- Action item -
Using the listing below, retype exactly the lines starting at the one with "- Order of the" and ending at the one with "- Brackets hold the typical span", and include both.

----

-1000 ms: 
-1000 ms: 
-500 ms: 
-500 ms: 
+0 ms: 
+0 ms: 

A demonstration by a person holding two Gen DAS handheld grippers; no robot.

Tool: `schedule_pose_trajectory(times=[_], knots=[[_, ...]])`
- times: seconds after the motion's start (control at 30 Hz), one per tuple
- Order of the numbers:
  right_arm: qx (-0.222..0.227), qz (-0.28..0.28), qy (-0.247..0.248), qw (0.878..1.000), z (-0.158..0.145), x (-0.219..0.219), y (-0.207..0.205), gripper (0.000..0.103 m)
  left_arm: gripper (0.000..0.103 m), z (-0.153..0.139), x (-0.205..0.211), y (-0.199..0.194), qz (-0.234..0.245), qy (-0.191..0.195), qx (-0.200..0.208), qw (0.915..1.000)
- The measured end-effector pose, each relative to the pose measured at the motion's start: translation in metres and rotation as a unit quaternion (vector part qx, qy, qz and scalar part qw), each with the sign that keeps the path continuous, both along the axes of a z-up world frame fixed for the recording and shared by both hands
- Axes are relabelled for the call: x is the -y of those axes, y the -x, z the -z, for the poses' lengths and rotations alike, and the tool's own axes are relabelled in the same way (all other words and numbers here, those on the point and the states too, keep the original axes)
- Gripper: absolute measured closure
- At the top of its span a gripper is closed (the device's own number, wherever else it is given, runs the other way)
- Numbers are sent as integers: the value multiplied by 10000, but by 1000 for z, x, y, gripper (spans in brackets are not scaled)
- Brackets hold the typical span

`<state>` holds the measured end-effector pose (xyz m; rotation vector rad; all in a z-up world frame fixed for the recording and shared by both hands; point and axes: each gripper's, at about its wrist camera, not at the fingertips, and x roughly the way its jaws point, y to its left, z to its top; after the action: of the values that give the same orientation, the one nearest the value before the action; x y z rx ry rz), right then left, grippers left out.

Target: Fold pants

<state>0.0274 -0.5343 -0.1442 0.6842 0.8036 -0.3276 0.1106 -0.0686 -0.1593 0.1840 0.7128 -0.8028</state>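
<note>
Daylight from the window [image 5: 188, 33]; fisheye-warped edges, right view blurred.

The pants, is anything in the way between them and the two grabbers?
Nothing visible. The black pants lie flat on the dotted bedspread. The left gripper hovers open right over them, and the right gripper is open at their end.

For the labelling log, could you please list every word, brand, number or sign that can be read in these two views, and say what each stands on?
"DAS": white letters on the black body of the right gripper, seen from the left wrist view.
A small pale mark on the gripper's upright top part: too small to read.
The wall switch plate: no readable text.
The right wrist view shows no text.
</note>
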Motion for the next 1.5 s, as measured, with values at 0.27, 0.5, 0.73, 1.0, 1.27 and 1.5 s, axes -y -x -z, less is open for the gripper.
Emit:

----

- Solution below -
- Order of the numbers:
  right_arm: qx (-0.222..0.227), qz (-0.28..0.28), qy (-0.247..0.248), qw (0.878..1.000), z (-0.158..0.145), x (-0.219..0.219), y (-0.207..0.205), gripper (0.000..0.103 m)
  left_arm: gripper (0.000..0.103 m), z (-0.153..0.139), x (-0.205..0.211), y (-0.199..0.194), qz (-0.234..0.245), qy (-0.191..0.195), qx (-0.200..0.208), qw (0.915..1.000)
- The measured end-effector pose, each relative to the pose measured at the motion's start: translation in metres and rotation as a unit quaternion (vector part qx, qy, qz and scalar part qw), each with the sign that keeps the path continuous, both along the axes of a z-up world frame fixed for the recording and shared by both hands
- Axes are relabelled for the call: x is the -y of those axes, y the -x, z the -z, for the poses' lengths and rotations alike, and the tool's own axes are relabelled in the same way (all other words and numbers here, those on the point and the states too, keep the original axes)
- Gripper: absolute measured closure
- At the top of its span a gripper is closed (the device's own number, wherever else it is given, runs the other way)
- Numbers are sent as integers: the value multiplied by 10000, but by 1000 for z, x, y, gripper (spans in brackets are not scaled)
- Brackets hold the typical span

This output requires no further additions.